(Beginning of RECORDS PROVIDED)

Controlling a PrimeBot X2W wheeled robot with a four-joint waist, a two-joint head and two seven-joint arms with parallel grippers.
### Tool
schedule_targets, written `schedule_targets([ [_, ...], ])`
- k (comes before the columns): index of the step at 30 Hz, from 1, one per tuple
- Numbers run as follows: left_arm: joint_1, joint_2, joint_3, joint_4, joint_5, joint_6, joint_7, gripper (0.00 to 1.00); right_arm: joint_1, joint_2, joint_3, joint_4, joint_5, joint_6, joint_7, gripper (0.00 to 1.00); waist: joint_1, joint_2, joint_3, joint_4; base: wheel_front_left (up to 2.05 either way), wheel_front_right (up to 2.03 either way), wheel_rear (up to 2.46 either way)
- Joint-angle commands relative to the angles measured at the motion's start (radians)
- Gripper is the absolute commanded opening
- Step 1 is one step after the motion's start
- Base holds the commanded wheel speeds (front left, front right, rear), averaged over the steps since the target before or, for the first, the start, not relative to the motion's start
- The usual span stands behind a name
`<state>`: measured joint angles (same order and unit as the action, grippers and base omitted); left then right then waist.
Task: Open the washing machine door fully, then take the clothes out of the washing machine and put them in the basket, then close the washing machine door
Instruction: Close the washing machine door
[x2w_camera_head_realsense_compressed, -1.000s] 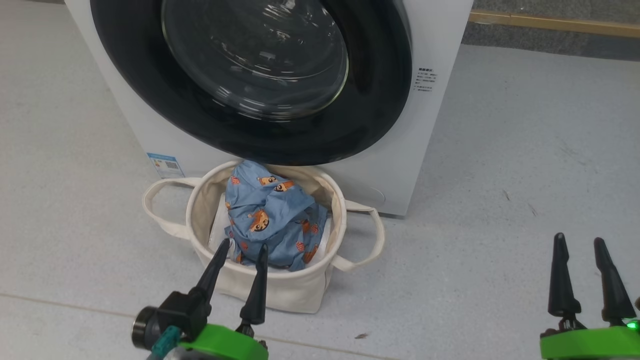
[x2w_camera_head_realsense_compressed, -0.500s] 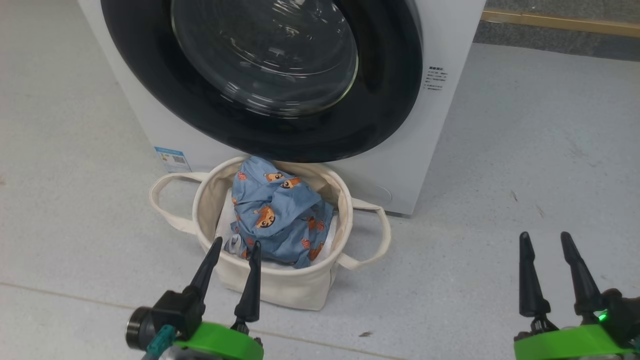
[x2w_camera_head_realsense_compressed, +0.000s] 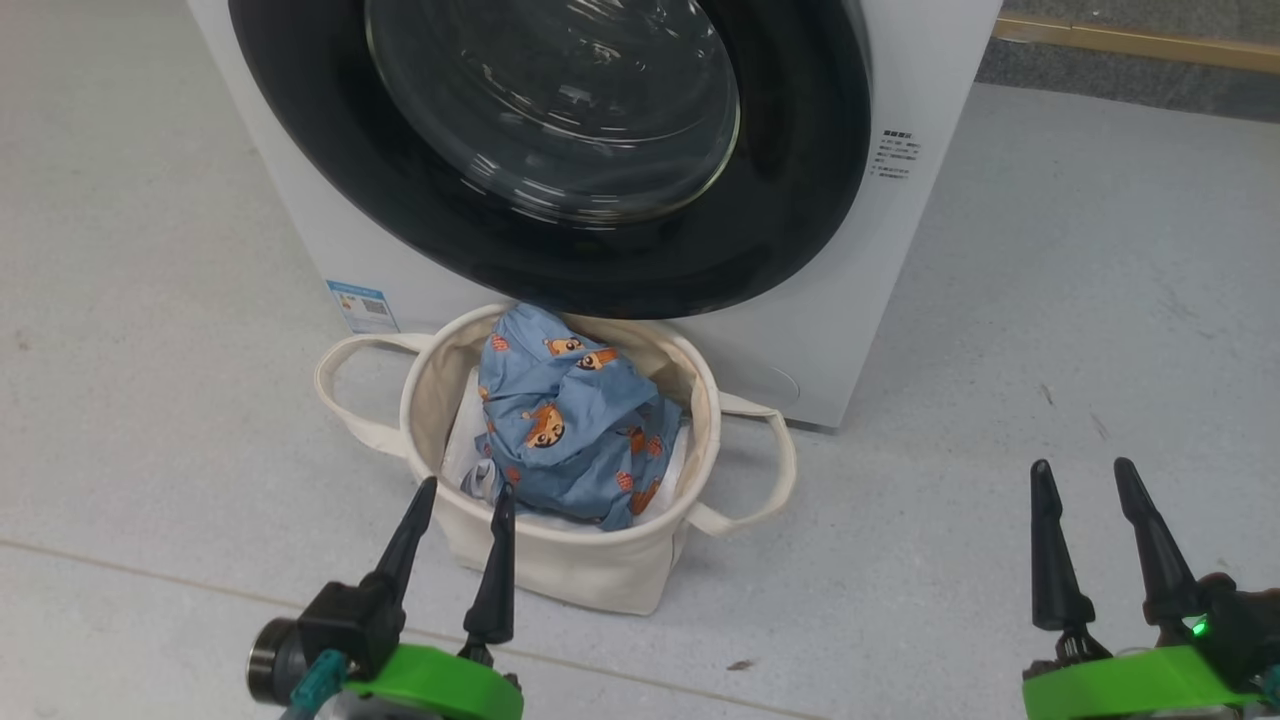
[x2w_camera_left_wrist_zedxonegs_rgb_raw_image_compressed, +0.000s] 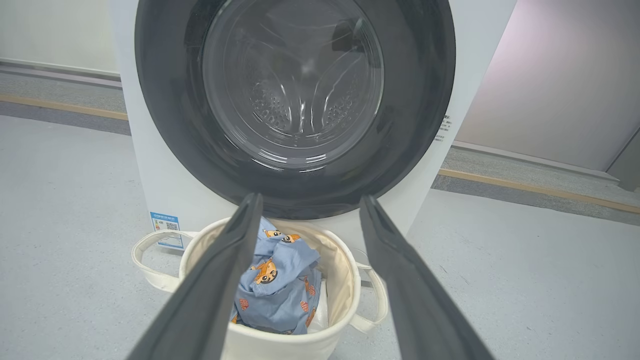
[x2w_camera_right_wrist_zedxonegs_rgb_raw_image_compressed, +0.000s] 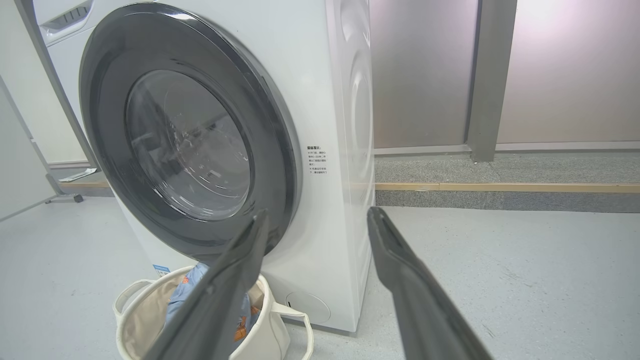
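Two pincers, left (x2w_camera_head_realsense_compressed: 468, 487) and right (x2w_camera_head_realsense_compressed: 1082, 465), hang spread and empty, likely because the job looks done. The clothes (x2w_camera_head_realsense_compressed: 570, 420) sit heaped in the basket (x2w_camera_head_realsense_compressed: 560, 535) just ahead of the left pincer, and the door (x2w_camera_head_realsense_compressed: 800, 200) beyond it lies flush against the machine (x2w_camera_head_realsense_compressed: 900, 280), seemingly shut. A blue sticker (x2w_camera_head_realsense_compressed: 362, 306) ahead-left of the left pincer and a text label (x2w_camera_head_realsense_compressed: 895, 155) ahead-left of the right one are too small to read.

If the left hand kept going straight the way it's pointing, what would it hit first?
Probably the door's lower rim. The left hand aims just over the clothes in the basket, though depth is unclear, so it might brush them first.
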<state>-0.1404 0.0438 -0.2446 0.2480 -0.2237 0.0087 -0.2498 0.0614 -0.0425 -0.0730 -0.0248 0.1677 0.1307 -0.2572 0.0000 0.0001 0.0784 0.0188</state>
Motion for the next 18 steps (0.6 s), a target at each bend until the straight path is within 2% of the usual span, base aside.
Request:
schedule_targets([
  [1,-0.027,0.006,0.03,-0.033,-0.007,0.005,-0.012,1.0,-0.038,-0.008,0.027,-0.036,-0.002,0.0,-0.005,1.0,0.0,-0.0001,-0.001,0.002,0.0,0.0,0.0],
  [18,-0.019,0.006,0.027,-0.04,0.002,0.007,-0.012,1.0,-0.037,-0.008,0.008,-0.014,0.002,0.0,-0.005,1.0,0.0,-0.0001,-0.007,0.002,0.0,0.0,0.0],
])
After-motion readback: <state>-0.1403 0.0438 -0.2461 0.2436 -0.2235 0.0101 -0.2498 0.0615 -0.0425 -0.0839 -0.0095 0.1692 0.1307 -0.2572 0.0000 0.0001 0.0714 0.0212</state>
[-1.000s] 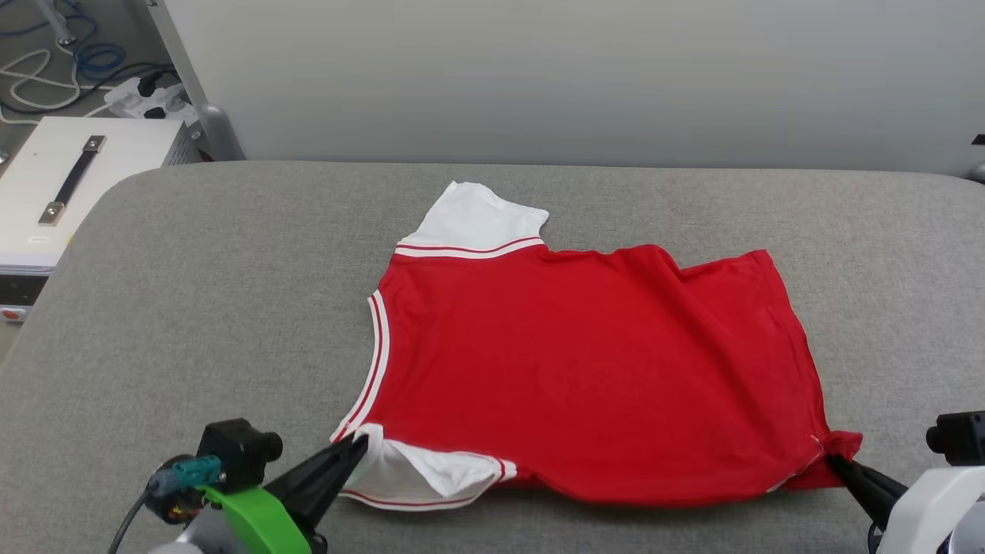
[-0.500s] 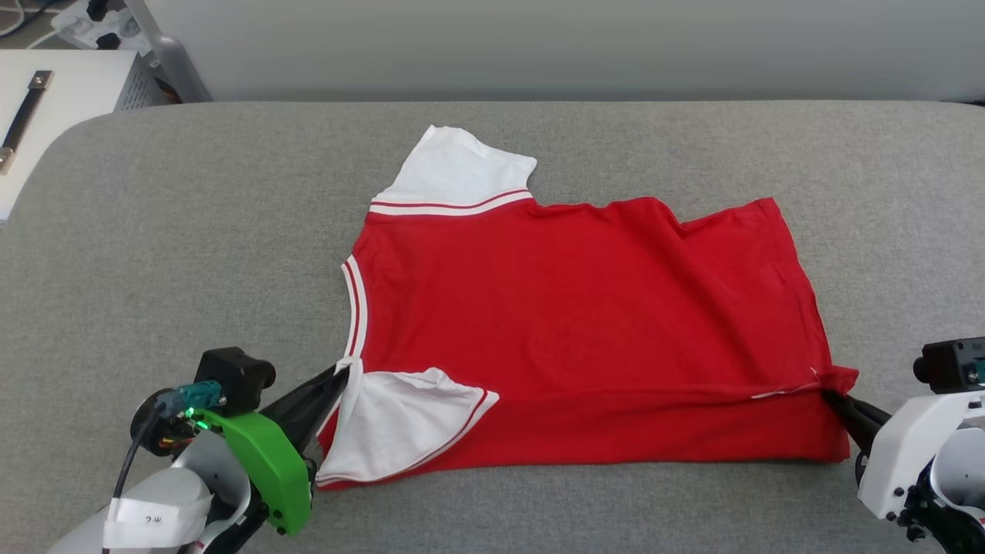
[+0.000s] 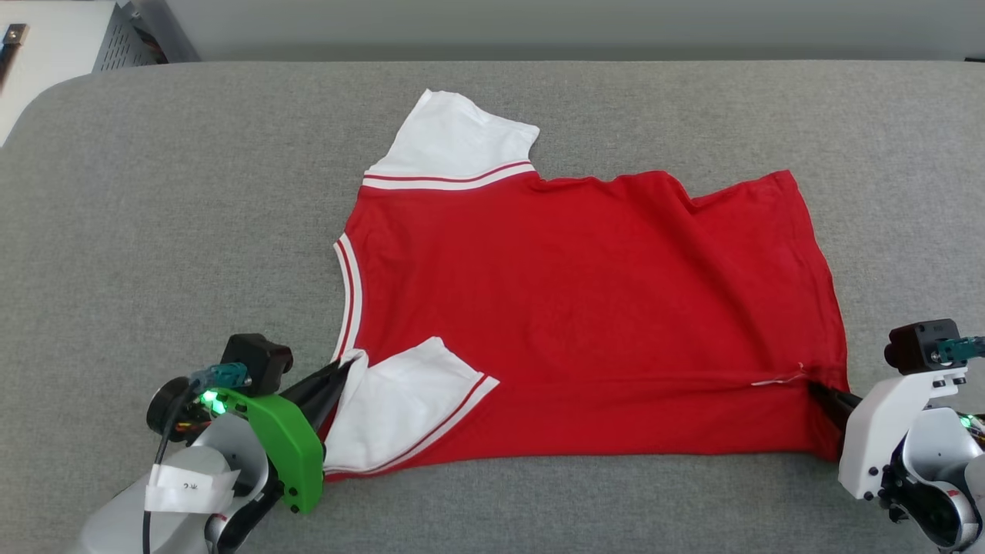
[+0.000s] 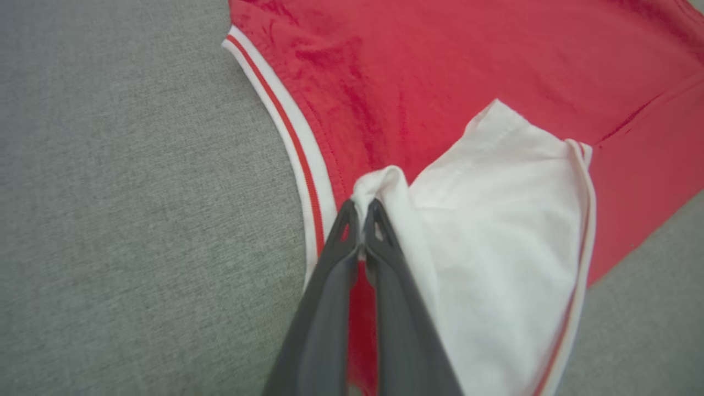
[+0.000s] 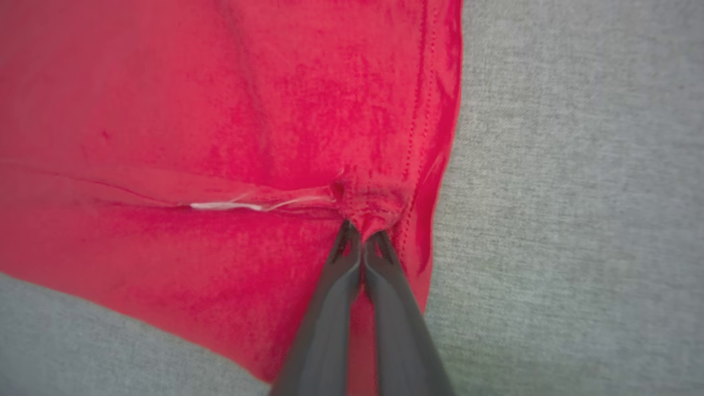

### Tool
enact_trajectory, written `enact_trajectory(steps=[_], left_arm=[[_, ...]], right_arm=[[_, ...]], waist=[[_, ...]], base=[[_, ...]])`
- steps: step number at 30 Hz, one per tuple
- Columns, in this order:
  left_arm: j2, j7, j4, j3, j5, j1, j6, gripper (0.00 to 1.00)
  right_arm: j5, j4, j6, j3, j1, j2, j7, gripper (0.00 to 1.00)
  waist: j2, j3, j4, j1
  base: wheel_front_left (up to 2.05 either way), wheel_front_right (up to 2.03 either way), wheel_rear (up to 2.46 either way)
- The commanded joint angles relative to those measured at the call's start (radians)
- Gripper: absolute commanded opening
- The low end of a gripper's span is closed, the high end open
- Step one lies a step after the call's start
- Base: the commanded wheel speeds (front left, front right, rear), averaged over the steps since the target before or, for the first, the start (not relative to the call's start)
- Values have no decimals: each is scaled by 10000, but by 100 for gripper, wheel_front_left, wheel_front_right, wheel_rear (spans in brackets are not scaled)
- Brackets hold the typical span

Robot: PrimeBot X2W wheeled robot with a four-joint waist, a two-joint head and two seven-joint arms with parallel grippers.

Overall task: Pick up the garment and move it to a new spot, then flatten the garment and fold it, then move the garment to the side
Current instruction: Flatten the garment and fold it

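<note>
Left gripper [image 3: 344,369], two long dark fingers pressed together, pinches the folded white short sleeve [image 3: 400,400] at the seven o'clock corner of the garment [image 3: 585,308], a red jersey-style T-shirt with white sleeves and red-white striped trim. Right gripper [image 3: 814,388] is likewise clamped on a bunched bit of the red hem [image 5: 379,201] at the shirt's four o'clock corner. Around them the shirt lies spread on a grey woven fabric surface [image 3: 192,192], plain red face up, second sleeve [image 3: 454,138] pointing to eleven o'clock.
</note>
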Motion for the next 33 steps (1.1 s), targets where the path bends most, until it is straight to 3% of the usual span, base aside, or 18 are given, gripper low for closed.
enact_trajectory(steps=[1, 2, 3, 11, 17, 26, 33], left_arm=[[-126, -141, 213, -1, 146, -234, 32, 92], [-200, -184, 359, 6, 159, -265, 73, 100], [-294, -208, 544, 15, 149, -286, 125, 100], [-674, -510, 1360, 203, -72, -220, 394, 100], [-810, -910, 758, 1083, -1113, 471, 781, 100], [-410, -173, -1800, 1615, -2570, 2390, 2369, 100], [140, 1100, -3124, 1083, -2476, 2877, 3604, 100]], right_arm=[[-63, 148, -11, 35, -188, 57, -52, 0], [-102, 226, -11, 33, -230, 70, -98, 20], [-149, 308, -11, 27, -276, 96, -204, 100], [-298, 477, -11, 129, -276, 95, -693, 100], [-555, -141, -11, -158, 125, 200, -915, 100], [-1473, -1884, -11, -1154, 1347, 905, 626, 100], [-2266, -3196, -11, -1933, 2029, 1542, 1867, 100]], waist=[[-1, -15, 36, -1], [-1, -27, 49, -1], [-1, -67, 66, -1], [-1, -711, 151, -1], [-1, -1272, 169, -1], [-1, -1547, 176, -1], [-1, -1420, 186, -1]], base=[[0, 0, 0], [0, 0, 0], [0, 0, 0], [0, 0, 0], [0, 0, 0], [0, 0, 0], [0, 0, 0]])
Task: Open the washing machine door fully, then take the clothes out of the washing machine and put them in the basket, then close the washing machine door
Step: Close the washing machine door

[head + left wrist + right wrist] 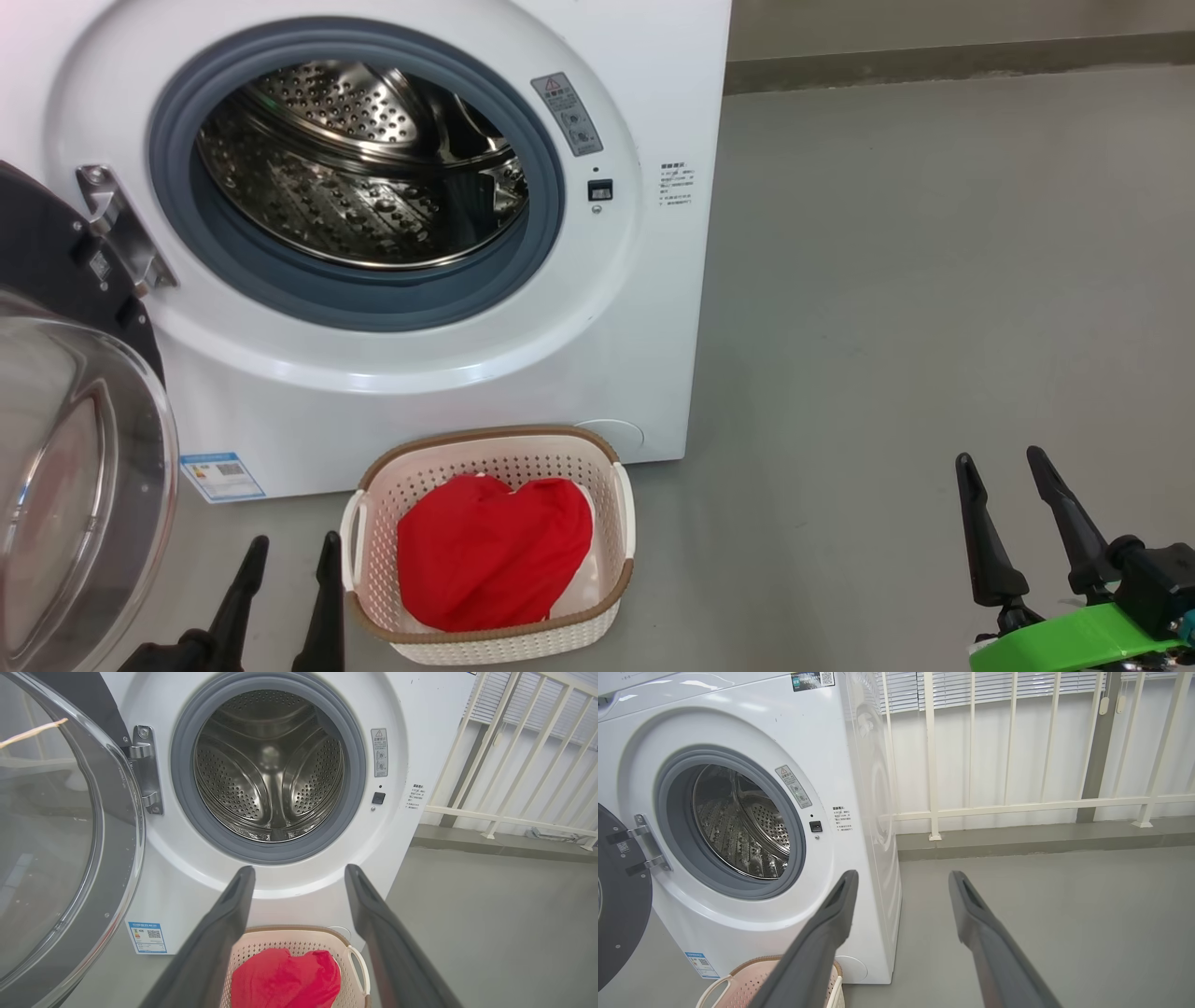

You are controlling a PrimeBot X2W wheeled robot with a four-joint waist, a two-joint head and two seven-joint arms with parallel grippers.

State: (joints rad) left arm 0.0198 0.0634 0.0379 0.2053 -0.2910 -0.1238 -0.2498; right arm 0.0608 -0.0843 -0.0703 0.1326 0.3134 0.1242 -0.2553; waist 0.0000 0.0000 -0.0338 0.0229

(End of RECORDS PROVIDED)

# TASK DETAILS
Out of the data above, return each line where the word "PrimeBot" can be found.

# RESPONSE AREA
Controlling a PrimeBot X2W wheeled robot with a four-joint waist, a two-joint head and two seven-joint arms with parallel grippers.
Robot: PrimeBot X2W wheeled robot with a four-joint waist, a two-joint head and two seven-joint arms with parallel grippers.
You are controlling a PrimeBot X2W wheeled robot with a four-joint waist, a two-joint head and two seven-joint arms with parallel grippers.

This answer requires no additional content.